Fires are lit to celebrate the fertility of the goddess and her union with the horned one. It is the beginning of light, sowing and grazing. It is a celebration of joy, color and grace. Fertility and sexuality, the cycle of fertilization and flowering. Gerald Gardner, one of the most important initiators of Wicca, uses the term “May Eve” to refer to Wicca. on Beltane.

Litha (June 20th to June 26th)

Midsummer festival, summer solstice

The sun is at its highest on these days and the nights are the shortest of the entire year. Dancing around bonfires or jumping over fires is done to promote fertility, purification, health and love. An invocation to drive away the forces of darkness and attract the fertility of the land. On St. John's Day where herb wreaths are tied and thrown into the fire...

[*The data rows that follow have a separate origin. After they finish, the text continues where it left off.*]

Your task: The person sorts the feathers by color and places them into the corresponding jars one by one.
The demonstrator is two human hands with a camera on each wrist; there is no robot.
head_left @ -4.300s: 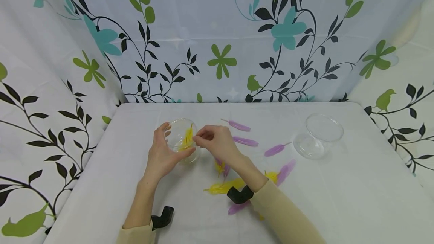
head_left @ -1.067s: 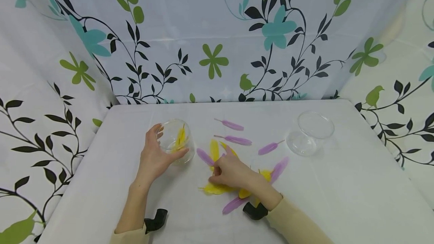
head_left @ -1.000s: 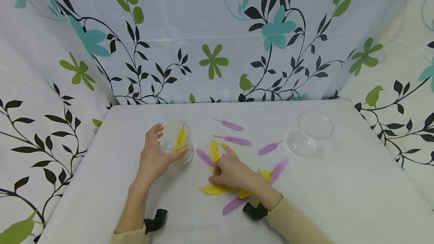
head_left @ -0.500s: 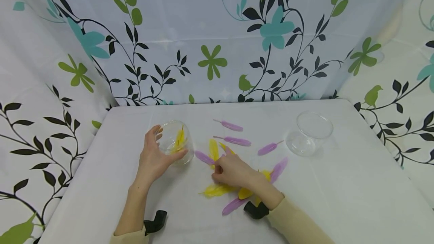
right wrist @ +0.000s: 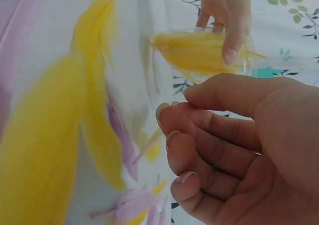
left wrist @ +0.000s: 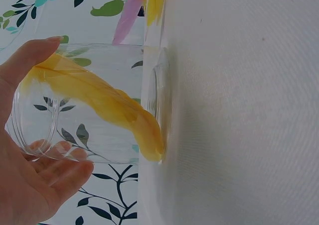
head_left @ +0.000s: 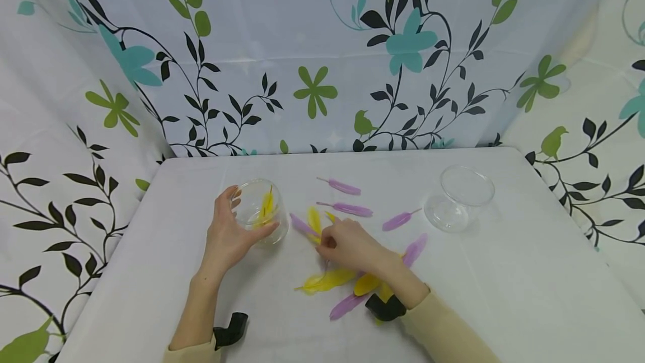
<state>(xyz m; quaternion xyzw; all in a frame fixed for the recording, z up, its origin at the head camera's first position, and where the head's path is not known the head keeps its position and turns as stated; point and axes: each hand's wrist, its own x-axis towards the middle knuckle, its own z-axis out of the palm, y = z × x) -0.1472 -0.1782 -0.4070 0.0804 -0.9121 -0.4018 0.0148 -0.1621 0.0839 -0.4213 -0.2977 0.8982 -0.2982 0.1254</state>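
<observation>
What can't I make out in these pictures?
- Head view: part of the feather pile, covered by the right hand and forearm.
- Left wrist view: how many yellow feathers the clear cup holds, because they overlap; the purple feather's far end, cut off by the top edge.
- Right wrist view: the nearest yellow feather's fine detail, blurred.

White tabletop (head_left: 534, 290), yellow feathers (head_left: 326, 280), lilac feathers (head_left: 353, 209); beyond the far edge, cloth (head_left: 282, 27) with black, green and teal foliage.
</observation>
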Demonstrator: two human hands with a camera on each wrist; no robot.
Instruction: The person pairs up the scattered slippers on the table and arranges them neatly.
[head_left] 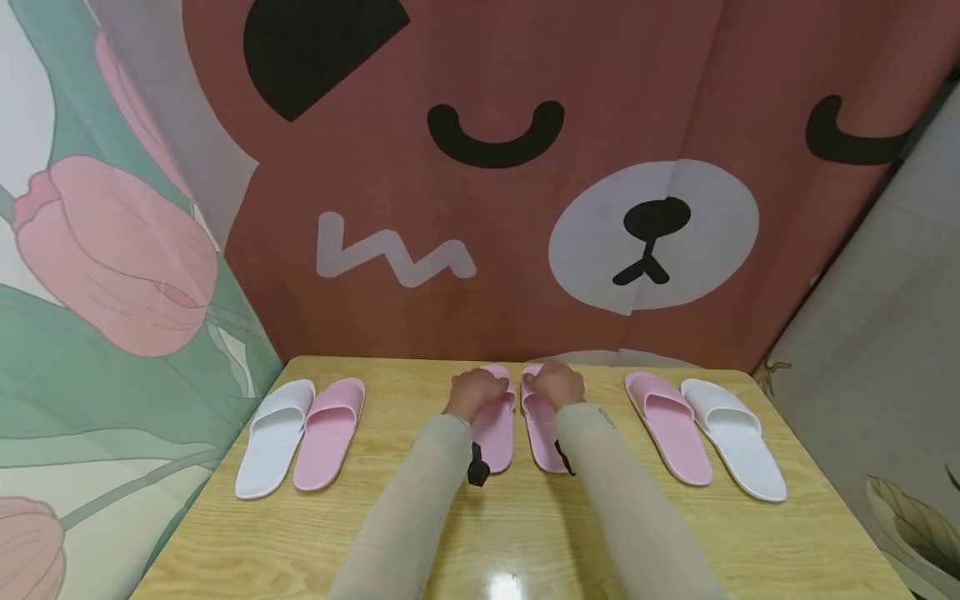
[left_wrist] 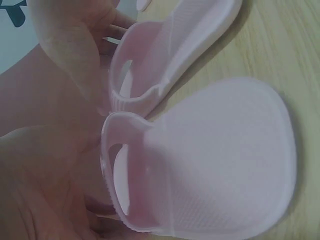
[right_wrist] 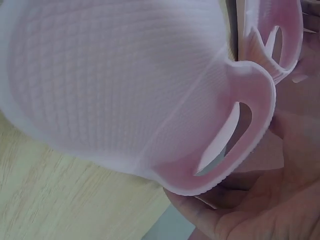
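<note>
Two pink slippers lie side by side near the table's back edge, toes pointing away. My left hand (head_left: 476, 392) grips the upper of the left pink slipper (head_left: 495, 437) from its outer side. On the right pink slipper (head_left: 540, 429), my right hand (head_left: 557, 385) holds the upper the same way. A narrow gap separates the two soles. The left wrist view shows the textured sole of the left slipper (left_wrist: 235, 155) and its open-toed strap. Fingers (right_wrist: 200, 212) curl around the strap's side in the right wrist view. The hands partly hide both toe ends from above.
On the wooden table (head_left: 405, 383), a white slipper (head_left: 270, 450) and a pink slipper (head_left: 326, 450) lie at the left. Another pink slipper (head_left: 678, 437) and white slipper (head_left: 746, 454) lie at the right. A bear-printed curtain (head_left: 390, 325) hangs behind the table.
</note>
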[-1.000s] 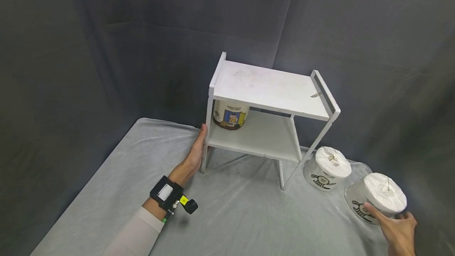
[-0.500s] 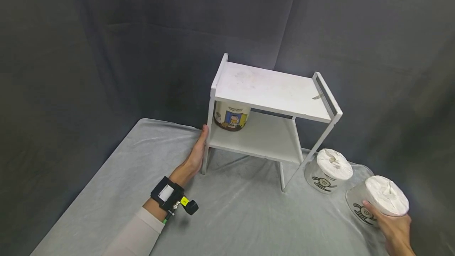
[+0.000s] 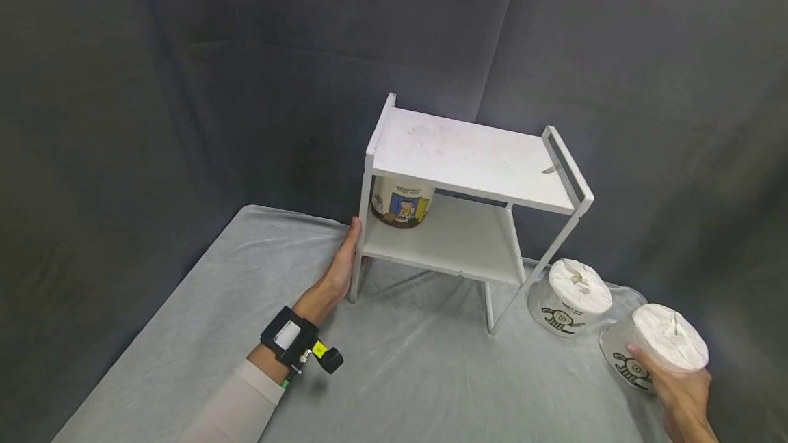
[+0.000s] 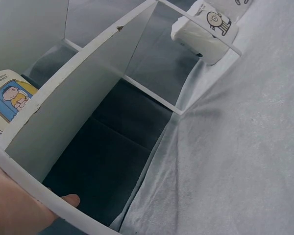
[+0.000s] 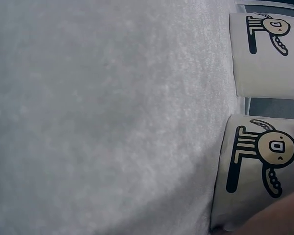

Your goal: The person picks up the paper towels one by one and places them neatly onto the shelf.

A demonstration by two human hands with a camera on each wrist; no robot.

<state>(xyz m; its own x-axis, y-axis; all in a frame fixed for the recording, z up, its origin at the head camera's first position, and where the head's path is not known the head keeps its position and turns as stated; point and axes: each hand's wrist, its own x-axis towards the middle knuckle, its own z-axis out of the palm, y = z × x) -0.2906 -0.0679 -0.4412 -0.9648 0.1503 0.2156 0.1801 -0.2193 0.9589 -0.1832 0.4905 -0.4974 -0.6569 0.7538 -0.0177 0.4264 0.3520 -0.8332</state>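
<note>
My left hand (image 3: 337, 269) holds the left side frame of a white two-tier shelf rack (image 3: 468, 156). In the left wrist view, a fingertip (image 4: 71, 199) shows on the inner side of that frame, below the lower board. My right hand (image 3: 682, 398) grips a wrapped toilet paper roll (image 3: 671, 337) printed with a dog-like figure, its thumb across the front; the other fingers are mostly hidden behind. A second such roll (image 3: 572, 296) stands beside it, near the rack's right leg. On the lower board, at the left, sits a cream toilet paper roll (image 3: 400, 204) with a cartoon picture.
Grey cloth (image 3: 418, 381) covers the table. A dark curtain (image 3: 277, 87) hangs close behind the rack and the rolls. The rack's top board has raised side rails, and its slanted right leg (image 3: 542, 258) stands near the second roll.
My right hand has closed more firmly around the nearer roll, its fingers moving in behind it. The left hand stays at the rack, and the view has shifted slightly.
</note>
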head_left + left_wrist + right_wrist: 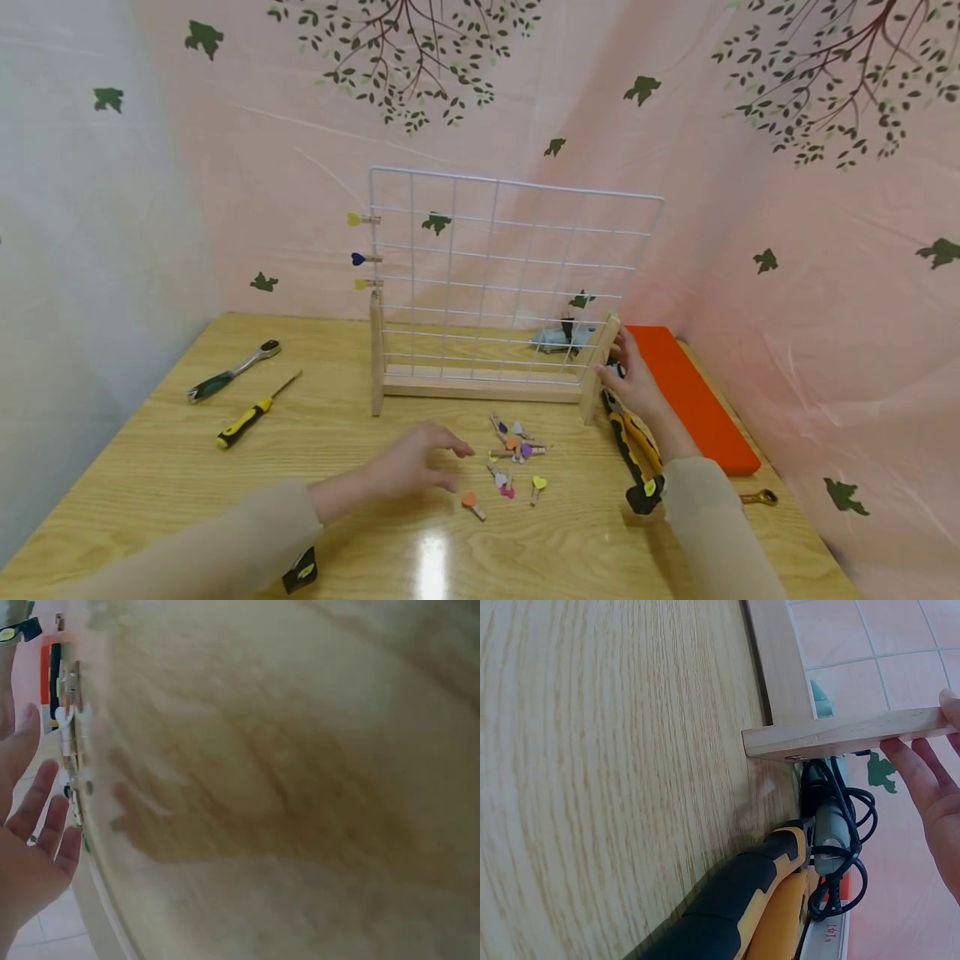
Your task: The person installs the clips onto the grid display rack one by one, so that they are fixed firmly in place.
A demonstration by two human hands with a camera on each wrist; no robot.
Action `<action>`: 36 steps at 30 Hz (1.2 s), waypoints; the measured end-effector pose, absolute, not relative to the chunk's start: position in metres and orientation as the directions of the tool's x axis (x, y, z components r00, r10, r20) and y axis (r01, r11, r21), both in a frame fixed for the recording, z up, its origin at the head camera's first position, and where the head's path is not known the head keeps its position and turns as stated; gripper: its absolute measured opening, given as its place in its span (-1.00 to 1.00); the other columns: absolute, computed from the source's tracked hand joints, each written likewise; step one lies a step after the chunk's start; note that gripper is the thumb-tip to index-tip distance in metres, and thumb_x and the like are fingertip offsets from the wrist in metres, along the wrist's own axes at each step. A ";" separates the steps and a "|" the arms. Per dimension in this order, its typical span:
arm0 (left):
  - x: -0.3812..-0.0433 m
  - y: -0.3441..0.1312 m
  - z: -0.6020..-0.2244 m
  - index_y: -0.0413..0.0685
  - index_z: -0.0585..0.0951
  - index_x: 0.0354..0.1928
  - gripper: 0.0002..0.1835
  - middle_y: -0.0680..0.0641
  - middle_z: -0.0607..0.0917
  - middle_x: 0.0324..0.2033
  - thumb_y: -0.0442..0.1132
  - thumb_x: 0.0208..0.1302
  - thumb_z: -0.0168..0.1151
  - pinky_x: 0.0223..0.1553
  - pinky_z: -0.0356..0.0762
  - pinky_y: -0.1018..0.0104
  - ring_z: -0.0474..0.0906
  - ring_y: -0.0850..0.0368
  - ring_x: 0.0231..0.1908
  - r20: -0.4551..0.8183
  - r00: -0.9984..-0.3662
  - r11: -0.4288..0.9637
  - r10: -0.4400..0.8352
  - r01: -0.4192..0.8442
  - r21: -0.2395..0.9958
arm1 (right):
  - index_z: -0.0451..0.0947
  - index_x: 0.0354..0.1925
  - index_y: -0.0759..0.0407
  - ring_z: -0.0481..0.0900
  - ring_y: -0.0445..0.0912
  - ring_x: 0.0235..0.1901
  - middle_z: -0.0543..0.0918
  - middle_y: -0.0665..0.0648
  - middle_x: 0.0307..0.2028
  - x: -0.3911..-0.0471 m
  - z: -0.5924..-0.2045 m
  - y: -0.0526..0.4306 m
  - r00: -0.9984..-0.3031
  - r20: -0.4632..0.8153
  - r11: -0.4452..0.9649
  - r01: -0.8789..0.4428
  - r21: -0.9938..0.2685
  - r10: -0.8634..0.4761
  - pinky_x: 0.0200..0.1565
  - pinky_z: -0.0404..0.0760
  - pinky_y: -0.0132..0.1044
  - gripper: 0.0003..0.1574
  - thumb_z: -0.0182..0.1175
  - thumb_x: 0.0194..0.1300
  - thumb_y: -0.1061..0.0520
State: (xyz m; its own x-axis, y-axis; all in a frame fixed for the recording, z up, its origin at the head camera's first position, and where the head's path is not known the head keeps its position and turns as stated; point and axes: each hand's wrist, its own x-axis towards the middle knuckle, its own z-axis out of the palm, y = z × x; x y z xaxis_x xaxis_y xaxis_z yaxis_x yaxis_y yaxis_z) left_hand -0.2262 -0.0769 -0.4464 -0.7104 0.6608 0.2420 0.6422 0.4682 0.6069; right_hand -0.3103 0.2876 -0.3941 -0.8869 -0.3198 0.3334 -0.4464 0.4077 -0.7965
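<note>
Right hand point(637, 383) gripping the post point(840, 735); left hand point(408, 464) open above the table point(315, 475).
Left fingers slightly bent, thumb spread away from them, just beside the orange clothespin point(470, 500) and near the pile of clothespins point(527, 451); forearm enters from lower left. Right thumb and fingers close round the post at the right end of the rack point(480, 389), which stands behind the pile, three clothespins clipped to its left edge; right forearm passes just beside the pliers point(622, 433).
</note>
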 end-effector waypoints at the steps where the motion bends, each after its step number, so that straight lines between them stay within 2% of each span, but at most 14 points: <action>1: -0.227 -0.075 -0.450 0.11 0.57 -0.06 -0.51 0.16 0.62 -0.17 -0.08 -0.14 0.38 -0.01 0.37 0.26 0.42 0.28 -0.11 0.224 -0.688 0.458 0.690 0.656 0.600 | -0.33 0.37 -0.09 0.09 0.31 0.21 -0.02 0.35 0.29 -0.310 -0.394 0.288 -0.889 0.331 0.408 -0.443 -0.798 -0.317 -0.08 0.40 0.21 -0.04 0.02 0.26 0.30; 5: -0.231 -0.068 -0.462 0.13 0.58 -0.08 -0.53 0.23 0.59 -0.17 -0.01 -0.13 0.35 -0.01 0.36 0.37 0.40 0.33 -0.11 0.168 -0.606 0.415 0.778 0.695 0.587 | -0.33 0.37 -0.11 0.08 0.30 0.22 -0.02 0.33 0.30 -0.310 -0.394 0.288 -0.895 0.323 0.414 -0.432 -0.801 -0.308 -0.05 0.38 0.21 -0.03 0.04 0.26 0.27; 9: -0.232 -0.061 -0.466 0.12 0.61 -0.15 -0.56 0.21 0.59 -0.21 0.04 -0.16 0.35 -0.04 0.35 0.42 0.40 0.34 -0.15 0.164 -0.535 0.374 0.829 0.748 0.548 | -0.33 0.37 -0.10 0.07 0.29 0.23 -0.03 0.32 0.31 -0.309 -0.394 0.288 -0.899 0.314 0.422 -0.423 -0.802 -0.305 -0.04 0.36 0.21 -0.04 0.04 0.26 0.25; 16: -0.231 -0.054 -0.468 0.15 0.65 -0.32 -0.71 0.21 0.55 -0.30 0.05 -0.14 0.34 -0.13 0.33 0.51 0.34 0.38 -0.24 0.181 -0.507 0.371 0.843 0.791 0.487 | -0.31 0.37 0.04 0.07 0.32 0.22 -0.03 0.35 0.30 -0.307 -0.392 0.286 -0.889 0.334 0.405 -0.443 -0.800 -0.312 -0.07 0.39 0.22 -0.08 0.00 0.26 0.32; 19: -0.231 -0.055 -0.467 0.15 0.65 -0.33 -0.74 0.23 0.55 -0.32 0.03 -0.11 0.32 -0.16 0.35 0.53 0.36 0.41 -0.26 0.167 -0.525 0.380 0.835 0.768 0.516 | -0.31 0.37 0.04 0.07 0.31 0.21 -0.03 0.35 0.30 -0.308 -0.392 0.286 -0.887 0.338 0.405 -0.448 -0.797 -0.316 -0.08 0.40 0.20 -0.07 0.00 0.26 0.34; 26: -0.231 -0.068 -0.449 -0.09 0.63 -0.31 -0.82 0.15 0.62 -0.45 -0.19 0.02 0.30 -0.41 0.49 0.50 0.47 0.38 -0.46 0.109 -0.641 0.356 0.760 0.550 0.755 | -0.32 0.37 0.02 0.07 0.29 0.23 -0.03 0.33 0.30 -0.310 -0.392 0.286 -0.894 0.325 0.411 -0.433 -0.802 -0.308 -0.08 0.41 0.19 -0.06 0.01 0.26 0.32; 32: -0.238 -0.086 -0.413 -0.13 0.62 -0.26 -0.82 -0.03 0.66 -0.36 -0.30 0.04 0.27 -0.31 0.54 0.47 0.58 0.28 -0.33 0.113 -0.728 0.330 0.676 0.437 0.837 | -0.31 0.37 0.02 0.06 0.29 0.23 -0.03 0.33 0.30 -0.309 -0.391 0.285 -0.894 0.325 0.413 -0.433 -0.801 -0.308 -0.06 0.39 0.21 -0.07 0.01 0.26 0.31; 36: -0.245 -0.101 -0.380 -0.13 0.65 -0.31 -0.84 -0.07 0.67 -0.35 -0.32 -0.01 0.30 -0.34 0.57 0.44 0.60 0.23 -0.35 0.207 -0.768 0.320 0.606 0.474 0.820 | -0.32 0.37 0.00 0.04 0.29 0.24 -0.04 0.33 0.30 -0.308 -0.391 0.285 -0.902 0.311 0.425 -0.418 -0.803 -0.299 -0.03 0.36 0.22 -0.07 0.01 0.27 0.29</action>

Lughnasadh/Lammas (August 1st and August 2nd)

The festival of the light god, consecration of herbs, festival of water. The first harvests are usually harvested on this day and thus the festival of abundance and abundance, during which people thank the gods with offerings for the blooming nature and ask them for a rich harvest.

Mabon (September 20th to September 23rd)

Autumn Equinox, Thanksgiving Day

This is the celebration of the completion of the harvest. With a sumptuous meal, you give thanks for the bountiful harvest. At Mabon, people pause and reflect on what happened last year in order to prepare for the coming year. Relaxation from hard work.